• What is required:
In the answer, each line of the listing should appear again unchanged.

--- Available data Enclosed Below ---

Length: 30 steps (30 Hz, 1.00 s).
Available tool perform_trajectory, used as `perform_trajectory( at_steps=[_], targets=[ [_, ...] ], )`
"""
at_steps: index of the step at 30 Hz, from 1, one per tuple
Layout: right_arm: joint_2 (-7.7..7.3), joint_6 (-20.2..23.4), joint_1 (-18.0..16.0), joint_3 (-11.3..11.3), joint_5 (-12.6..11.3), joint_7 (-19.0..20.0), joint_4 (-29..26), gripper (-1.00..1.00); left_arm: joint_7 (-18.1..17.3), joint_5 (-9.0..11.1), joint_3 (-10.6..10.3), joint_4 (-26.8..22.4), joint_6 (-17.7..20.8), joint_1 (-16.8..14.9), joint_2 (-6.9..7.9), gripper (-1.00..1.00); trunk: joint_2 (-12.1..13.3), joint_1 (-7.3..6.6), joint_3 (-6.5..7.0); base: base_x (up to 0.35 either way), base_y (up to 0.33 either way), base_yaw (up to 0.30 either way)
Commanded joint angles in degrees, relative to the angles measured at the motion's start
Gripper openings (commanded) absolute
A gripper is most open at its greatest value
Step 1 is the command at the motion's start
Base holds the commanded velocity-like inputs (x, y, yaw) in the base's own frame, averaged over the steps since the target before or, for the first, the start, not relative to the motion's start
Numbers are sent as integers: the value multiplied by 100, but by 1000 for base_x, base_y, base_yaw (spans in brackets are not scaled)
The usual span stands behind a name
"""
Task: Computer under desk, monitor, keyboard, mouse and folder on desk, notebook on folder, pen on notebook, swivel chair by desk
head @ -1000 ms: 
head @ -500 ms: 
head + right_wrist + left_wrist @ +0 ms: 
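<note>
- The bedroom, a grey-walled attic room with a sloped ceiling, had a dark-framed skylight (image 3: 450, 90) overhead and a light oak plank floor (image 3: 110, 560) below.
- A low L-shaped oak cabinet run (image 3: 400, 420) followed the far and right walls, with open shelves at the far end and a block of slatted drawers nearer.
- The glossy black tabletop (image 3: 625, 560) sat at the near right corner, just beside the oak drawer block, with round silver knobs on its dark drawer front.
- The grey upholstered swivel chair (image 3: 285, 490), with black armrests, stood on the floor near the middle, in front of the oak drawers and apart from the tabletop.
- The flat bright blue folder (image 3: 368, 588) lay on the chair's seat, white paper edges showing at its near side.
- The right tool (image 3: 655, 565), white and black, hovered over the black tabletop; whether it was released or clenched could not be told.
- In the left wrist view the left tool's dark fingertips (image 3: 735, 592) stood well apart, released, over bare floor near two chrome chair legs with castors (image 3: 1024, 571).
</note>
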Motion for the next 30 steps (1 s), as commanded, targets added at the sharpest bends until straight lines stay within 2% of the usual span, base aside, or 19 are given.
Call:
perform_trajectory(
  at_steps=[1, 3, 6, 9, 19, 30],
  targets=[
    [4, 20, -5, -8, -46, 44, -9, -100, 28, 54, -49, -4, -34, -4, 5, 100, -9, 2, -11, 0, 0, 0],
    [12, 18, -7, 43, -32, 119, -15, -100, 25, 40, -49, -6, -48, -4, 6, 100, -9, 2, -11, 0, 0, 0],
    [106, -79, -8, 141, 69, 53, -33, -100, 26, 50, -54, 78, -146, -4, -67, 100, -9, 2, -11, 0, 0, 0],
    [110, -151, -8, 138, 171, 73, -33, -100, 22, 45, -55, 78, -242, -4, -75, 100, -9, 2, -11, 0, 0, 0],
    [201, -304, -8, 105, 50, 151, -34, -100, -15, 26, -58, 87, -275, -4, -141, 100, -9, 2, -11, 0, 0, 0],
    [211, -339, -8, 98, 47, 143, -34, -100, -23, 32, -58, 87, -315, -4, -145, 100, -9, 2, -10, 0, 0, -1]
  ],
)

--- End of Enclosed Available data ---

• Answer box:
Length: 30 steps (30 Hz, 1.00 s).
Available tool perform_trajectory, used as `perform_trajectory( at_steps=[_], targets=[ [_, ...] ], )`
"""
at_steps: index of the step at 30 Hz, from 1, one per tuple
Layout: right_arm: joint_2 (-7.7..7.3), joint_6 (-20.2..23.4), joint_1 (-18.0..16.0), joint_3 (-11.3..11.3), joint_5 (-12.6..11.3), joint_7 (-19.0..20.0), joint_4 (-29..26), gripper (-1.00..1.00); left_arm: joint_7 (-18.1..17.3), joint_5 (-9.0..11.1), joint_3 (-10.6..10.3), joint_4 (-26.8..22.4), joint_6 (-17.7..20.8), joint_1 (-16.8..14.9), joint_2 (-6.9..7.9), gripper (-1.00..1.00); trunk: joint_2 (-12.1..13.3), joint_1 (-7.3..6.6), joint_3 (-6.5..7.0); base: base_x (up to 0.35 either way), base_y (up to 0.33 either way), base_yaw (up to 0.30 either way)
Commanded joint angles in degrees, relative to the angles measured at the motion's start
Gripper openings (commanded) absolute
A gripper is most open at its greatest value
Step 1 is the command at the motion's start
Base holds the commanded velocity-like inputs (x, y, yaw) in the base's own frame, averaged over the steps since the target before or, for the first, the start, not relative to the motion's start
Numbers are sent as integers: the value multiplied by 100, but by 1000 for base_x, base_y, base_yaw (spans in brackets are not scaled)
The usual span stands behind a name
"""
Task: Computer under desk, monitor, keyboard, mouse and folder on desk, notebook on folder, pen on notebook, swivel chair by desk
head @ -1000 ms: 
head @ -500 ms: 
head + right_wrist + left_wrist @ +0 ms: 
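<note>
- The bedroom, a grey-walled attic room with a sloped ceiling, had a dark-framed skylight (image 3: 450, 90) overhead and a light oak plank floor (image 3: 110, 560) below.
- A low L-shaped oak cabinet run (image 3: 400, 420) followed the far and right walls, with open shelves at the far end and a block of slatted drawers nearer.
- The glossy black tabletop (image 3: 625, 560) sat at the near right corner, just beside the oak drawer block, with round silver knobs on its dark drawer front.
- The grey upholstered swivel chair (image 3: 285, 490), with black armrests, stood on the floor near the middle, in front of the oak drawers and apart from the tabletop.
- The flat bright blue folder (image 3: 368, 588) lay on the chair's seat, white paper edges showing at its near side.
- The right tool (image 3: 655, 565), white and black, hovered over the black tabletop; whether it was released or clenched could not be told.
- In the left wrist view the left tool's dark fingertips (image 3: 735, 592) stood well apart, released, over bare floor near two chrome chair legs with castors (image 3: 1024, 571).
</note>
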Motion for the next 30 steps (1 s), as commanded, targets added at the sharpest bends until straight lines stay within 2% of the usual span, base aside, or 19 are given.
Call:
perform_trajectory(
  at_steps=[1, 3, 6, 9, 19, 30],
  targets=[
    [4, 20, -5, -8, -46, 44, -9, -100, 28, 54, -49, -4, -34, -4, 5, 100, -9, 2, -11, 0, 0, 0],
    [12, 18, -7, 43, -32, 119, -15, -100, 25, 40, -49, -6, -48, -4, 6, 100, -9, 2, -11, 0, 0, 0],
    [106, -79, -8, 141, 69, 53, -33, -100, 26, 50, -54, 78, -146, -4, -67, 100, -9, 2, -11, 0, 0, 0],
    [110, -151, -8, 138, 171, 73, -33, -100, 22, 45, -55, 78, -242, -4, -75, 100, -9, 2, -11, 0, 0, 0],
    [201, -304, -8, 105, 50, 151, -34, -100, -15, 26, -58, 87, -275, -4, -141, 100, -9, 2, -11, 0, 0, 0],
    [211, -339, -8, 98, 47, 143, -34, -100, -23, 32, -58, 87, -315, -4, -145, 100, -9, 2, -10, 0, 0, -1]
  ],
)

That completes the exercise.